● **Problem to solve**: Please give again exactly the lines from the top of the material through the line with "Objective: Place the"; omit each picture.

● **Data below**:
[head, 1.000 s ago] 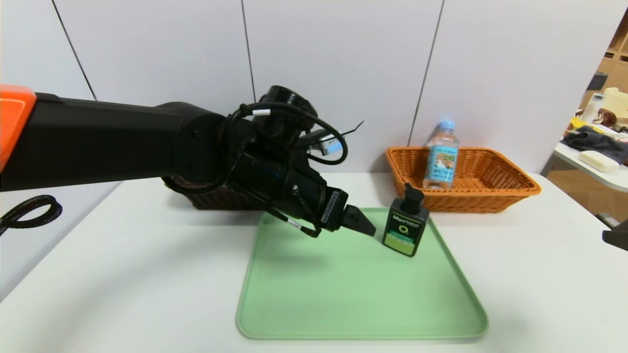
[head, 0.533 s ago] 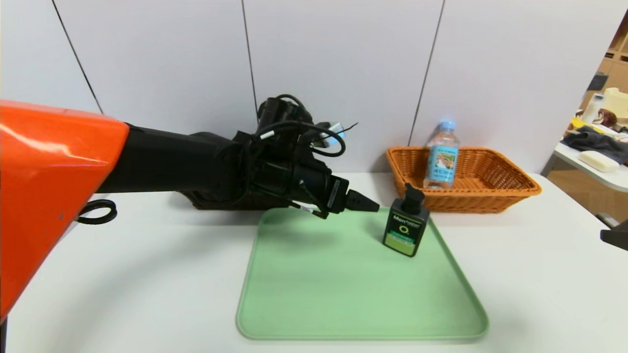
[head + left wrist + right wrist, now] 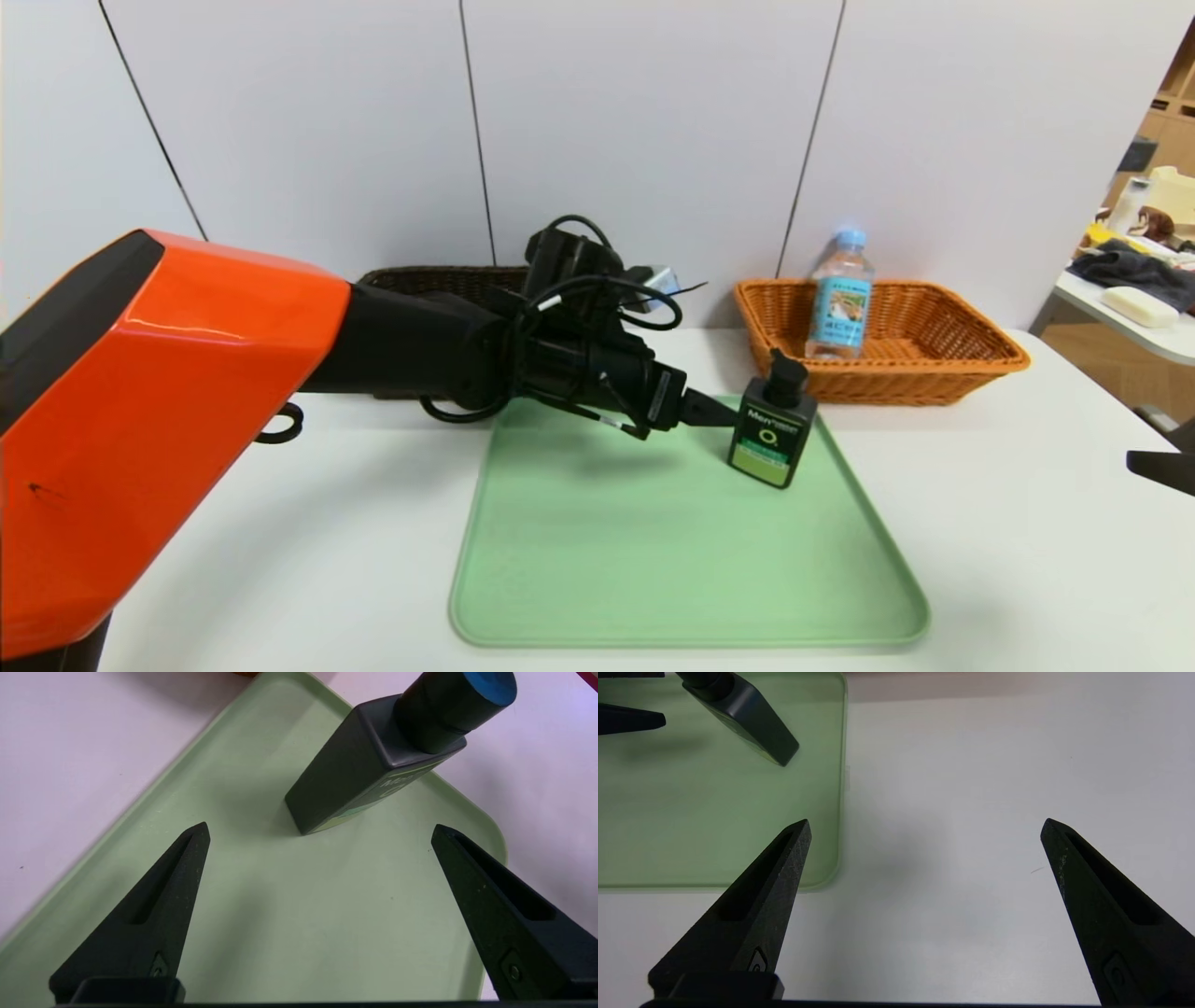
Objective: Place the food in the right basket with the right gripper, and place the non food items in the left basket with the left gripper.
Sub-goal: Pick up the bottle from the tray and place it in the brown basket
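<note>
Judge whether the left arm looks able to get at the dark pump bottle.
Likely yes: the left gripper is open just short of the pump bottle, which stands on the green tray with nothing visible between them.

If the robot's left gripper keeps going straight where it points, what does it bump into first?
Probably the black pump bottle: in the head view the left gripper points toward it, open. How far away it is isn't clear, so the bottle might slip between the fingers or be missed.
</note>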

● **Result of this exercise**:
[head, 1.000 s ago] 
[head, 0.533 s ago] 
[head + left wrist + right wrist, now] 
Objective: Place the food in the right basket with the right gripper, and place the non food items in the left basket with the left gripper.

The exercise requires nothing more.